Dave Buckhout .
Publication Date: September 2010
Aside from the lit-set, classic film buff crowd and anyone who has taken a college-level English course over the past 30-40 years, James Agee is all but unknown. In his own lifetime he was accepted and ignored, revered and reviled, while still maintaining a good deal of anonymity. Full well-done bios are a quick search away, so I’ll rip through the life and art-shaping high points: born middle class, Knoxville, TN, 1909 … father tragically killed in car wreck at age 6 … enrolled in Episcopal boarding school, forms lifelong friendship with Father Flye (father-figure, absentee therapist, his one tenuous yet constant tether to God) … attends renowned Exeter prep school in NH … on to Harvard, edits campus literary journal, graduates … becomes a journalist, becomes un-enthused, transitions to overtly enthused and freeform film critic … despite limited free-time, manages to create a mountain of wildly improvised AND highly disciplined poetry, verse, fiction, non-fiction … oh, right: and is a risible self-destructive barfly / insomniac who drinks and smokes his way to the heart attack that kills him in the backseat of a NYC taxi: May 16, 1955. Agee is dead by the unacceptably young age of 45.

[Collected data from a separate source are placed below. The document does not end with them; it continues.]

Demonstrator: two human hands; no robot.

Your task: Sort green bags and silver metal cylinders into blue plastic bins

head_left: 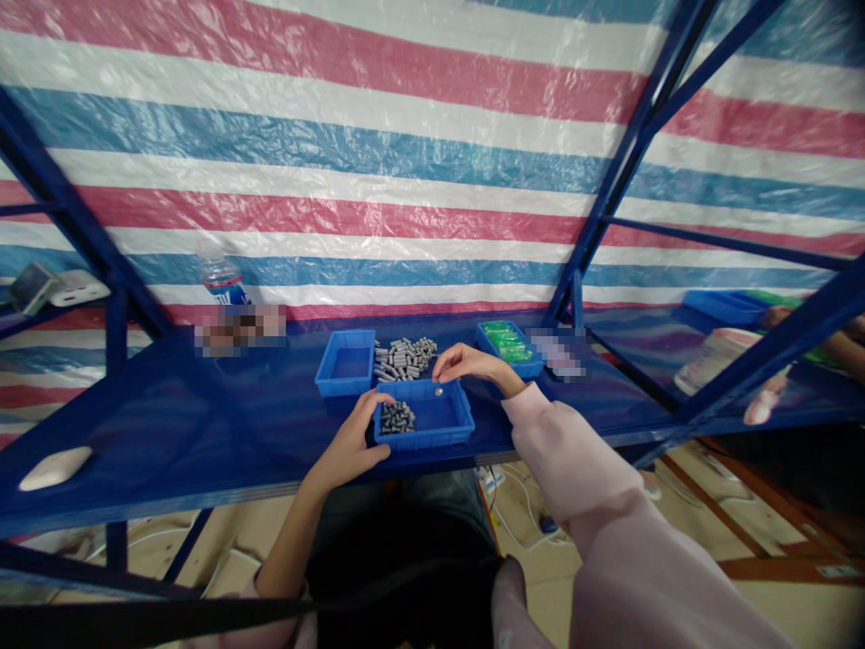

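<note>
A blue bin (439,439) stands near the table's front edge, with small dark metal parts (397,417) in its left end. My left hand (351,442) grips the bin's left end, thumb at the front and fingers over the rim. Above the bin's back right part is my right hand (466,362), its thumb and fingertips pinched together; what they hold, if anything, is too small to name. One small shiny piece (439,392) shows just below those fingertips. Behind the bin lies a pile of silver cylindrical metal parts (404,359) on the table.
Left of the pile stands another blue bin (346,361). A blue bin with green packets (506,342) is at the back right. A bottle (224,279) stands back left, a white object (55,469) lies far left. Blue frame bars flank the table (270,433). Another person's arm shows far right.
</note>
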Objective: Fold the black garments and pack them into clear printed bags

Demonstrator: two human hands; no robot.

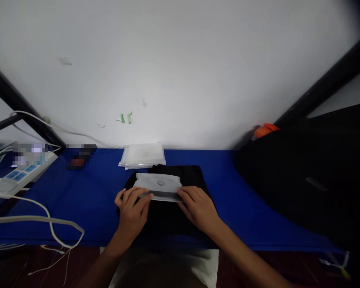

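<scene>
A flat, whitish translucent pouch (156, 182) with a small round mark and a dark band along its near side is held between both hands. My left hand (133, 206) pinches its near left corner, thumb and fingers closed on the edge. At the near right corner my right hand (198, 206) grips the pouch with bent fingers. Beneath the pouch and hands lies a folded black cloth (192, 173). Just behind it, against the wall, rests a small stack of similar white pouches (144, 155). What the pouch holds, if anything, cannot be made out.
A blue surface (225, 180) runs along the white wall. To the left are a white power strip (21, 176), loose white cables (67, 224) and a dark, partly blurred object (81, 157). A large black bag-like item (303, 180) fills the right side, with something orange (265, 130) behind it.
</scene>
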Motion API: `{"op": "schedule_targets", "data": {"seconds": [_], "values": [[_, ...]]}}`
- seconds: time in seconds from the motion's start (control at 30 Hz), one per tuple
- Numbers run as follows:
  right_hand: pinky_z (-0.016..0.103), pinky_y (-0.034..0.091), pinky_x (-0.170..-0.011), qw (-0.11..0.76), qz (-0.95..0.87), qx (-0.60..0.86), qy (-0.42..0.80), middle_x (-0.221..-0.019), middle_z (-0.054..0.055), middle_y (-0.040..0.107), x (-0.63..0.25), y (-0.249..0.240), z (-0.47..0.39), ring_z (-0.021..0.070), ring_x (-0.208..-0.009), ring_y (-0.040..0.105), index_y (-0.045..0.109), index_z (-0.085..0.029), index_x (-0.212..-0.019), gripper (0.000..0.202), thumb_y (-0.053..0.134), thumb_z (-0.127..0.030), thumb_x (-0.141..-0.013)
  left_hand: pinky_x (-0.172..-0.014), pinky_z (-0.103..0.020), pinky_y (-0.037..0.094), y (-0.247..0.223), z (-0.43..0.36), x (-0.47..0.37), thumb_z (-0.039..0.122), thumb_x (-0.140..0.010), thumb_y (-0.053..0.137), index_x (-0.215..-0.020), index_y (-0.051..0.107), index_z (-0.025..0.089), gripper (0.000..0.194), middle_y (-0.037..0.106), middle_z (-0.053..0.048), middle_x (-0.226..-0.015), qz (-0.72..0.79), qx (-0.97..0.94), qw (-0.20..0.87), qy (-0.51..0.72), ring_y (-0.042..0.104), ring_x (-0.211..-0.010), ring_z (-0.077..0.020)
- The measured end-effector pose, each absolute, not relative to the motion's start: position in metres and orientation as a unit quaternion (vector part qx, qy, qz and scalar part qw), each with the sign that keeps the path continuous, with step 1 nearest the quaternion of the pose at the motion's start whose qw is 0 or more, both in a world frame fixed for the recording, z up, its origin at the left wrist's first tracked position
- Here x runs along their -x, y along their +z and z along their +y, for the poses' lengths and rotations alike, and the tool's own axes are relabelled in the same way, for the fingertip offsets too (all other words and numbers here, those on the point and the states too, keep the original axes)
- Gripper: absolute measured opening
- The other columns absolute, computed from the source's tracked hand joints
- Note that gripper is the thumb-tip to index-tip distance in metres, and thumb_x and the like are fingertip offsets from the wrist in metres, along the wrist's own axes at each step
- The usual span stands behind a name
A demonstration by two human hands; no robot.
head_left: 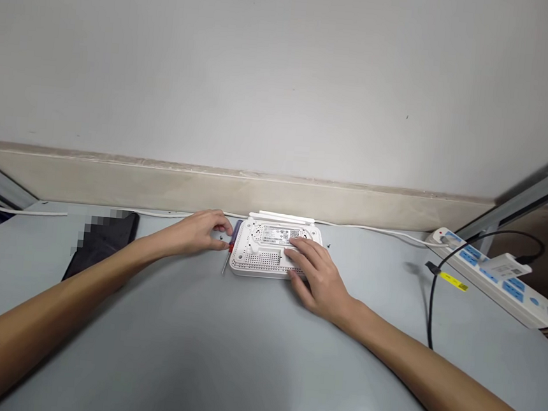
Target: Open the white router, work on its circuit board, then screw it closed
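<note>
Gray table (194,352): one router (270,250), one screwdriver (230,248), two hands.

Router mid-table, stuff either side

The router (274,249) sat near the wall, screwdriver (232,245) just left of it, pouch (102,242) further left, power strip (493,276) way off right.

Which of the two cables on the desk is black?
The black cable on the right, running from the power strip toward the desk's near edge. The white cable lies along the wall instead.
</note>
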State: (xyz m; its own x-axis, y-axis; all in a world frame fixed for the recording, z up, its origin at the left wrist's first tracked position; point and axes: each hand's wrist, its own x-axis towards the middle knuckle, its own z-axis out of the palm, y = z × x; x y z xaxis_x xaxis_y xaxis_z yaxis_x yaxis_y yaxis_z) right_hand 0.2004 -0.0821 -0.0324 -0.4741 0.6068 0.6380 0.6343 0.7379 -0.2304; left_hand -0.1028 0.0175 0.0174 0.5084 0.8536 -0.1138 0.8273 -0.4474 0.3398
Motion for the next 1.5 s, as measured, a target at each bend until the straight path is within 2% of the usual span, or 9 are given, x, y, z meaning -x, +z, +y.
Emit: {"op": "schedule_targets", "data": {"seconds": [0.8,1.07,1.33,1.5], "values": [[0.054,0.045,-0.103,0.364,-0.858,0.362,-0.021,-0.134,0.015,0.054,-0.201,-0.034,-0.082,0.0290,-0.128,0.048,0.050,-0.020,-0.129,0.039,0.051,-0.020,-0.090,-0.074,-0.027,0.045,0.014,0.018,0.101,0.037,-0.073,0.059,-0.085,0.071,0.025,0.022,0.069,-0.001,-0.090,0.487,-0.850,0.192,0.065,0.062,-0.088,-0.0203],[0.053,0.046,-0.103,0.363,-0.858,0.363,-0.021,-0.133,0.015,0.055,-0.200,-0.032,-0.083,0.0288,-0.127,0.048,0.051,-0.019,-0.128,0.037,0.051,-0.020,-0.091,-0.079,-0.028,0.042,0.016,0.019,0.104,0.031,-0.081,0.052,-0.081,0.068,0.024,0.018,0.066,-0.001,-0.090,0.394,-0.906,0.144,0.059,0.060,-0.087,-0.0188],[0.053,0.045,-0.103,0.365,-0.857,0.365,-0.020,-0.134,0.015,0.054,-0.200,-0.031,-0.083,0.0286,-0.127,0.048,0.051,-0.019,-0.128,0.037,0.052,-0.019,-0.090,-0.086,-0.030,0.040,0.019,0.020,0.106,0.030,-0.088,0.048,-0.082,0.064,0.023,0.018,0.063,-0.003,-0.088,0.341,-0.933,0.106,0.046,0.056,-0.091,-0.0199],[0.052,0.045,-0.104,0.364,-0.859,0.360,-0.025,-0.133,0.015,0.054,-0.200,-0.032,-0.083,0.0286,-0.127,0.048,0.052,-0.018,-0.127,0.037,0.052,-0.019,-0.090,-0.082,-0.028,0.042,0.031,0.024,0.116,0.037,-0.088,0.050,-0.086,0.064,0.022,0.021,0.067,-0.003,-0.094,0.377,-0.914,0.121,0.095,0.058,-0.090,-0.0183]]}}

In his day, he was probably best known as film critic for Time and more visibly The Nation during the 1940s. (Library of America published over 500 pgs of reviews in its Agee, Film Criticism and Selected Journalism; entertaining reading, though you have never heard of most of the films.) Posthumously, Agee is better known for a work of fiction and non-fiction … A Death in the Family was an unfinished manuscript fictionalizing the death of his father and the immediate moments and days afterward. It is stunning, incisive, lyrical and ultimately heart-rending. Despite missing Agee’s finishing touches, it was admirably pieced together by friends / editors and published. It won the Pulitzer in 1958 … But it is the work of non-fiction for which Agee is arguably most famous (or infamous, depending on the opinion). Having started off quite enthused to have a paid writing gig during the Depression, Agee became un-enthused as a journalist after encountering the ‘starched clean for public consumption’ constraints put on his works by editors / publishers (including mogul, Henry Luce). Tasked in the mid 1930s with documenting the plight of Southern tenant farmers, his final article was refused. We are the better for it. This became: Let Us Now Praise Famous Men, an often rambling, occasionally dysfunctional odyssey of earth-scratching / entrenched rural poverty put to a lyrical, at times biblical rhythm (and of course, accompanied by Walker Evans’ spectacular B&W photography). The book is part documentary / part abstract art, wholly unique (especially for its day) and brutally honest. It often leaves no hope for humanity, then proves that we would probably survive any natural or man-made apocalypse fine enough – often pivoting between both inside a few paragraphs. It certainly is ‘something.’
That is the life and art of James Agee condensed into two paragraphs. But a bio and full review of his catalog is not my goal here. I’m just looking to pay homage and stir interest. And so, to use Agee’s own classic phrasing: “We are talking now of two works of literary art” … James Agee composed the two pieces I have chosen to highlight at either end of his career. They are as bold and true as anything I have read; and even without my great admiration for most of his work, would alone elevate Agee into my favorites list.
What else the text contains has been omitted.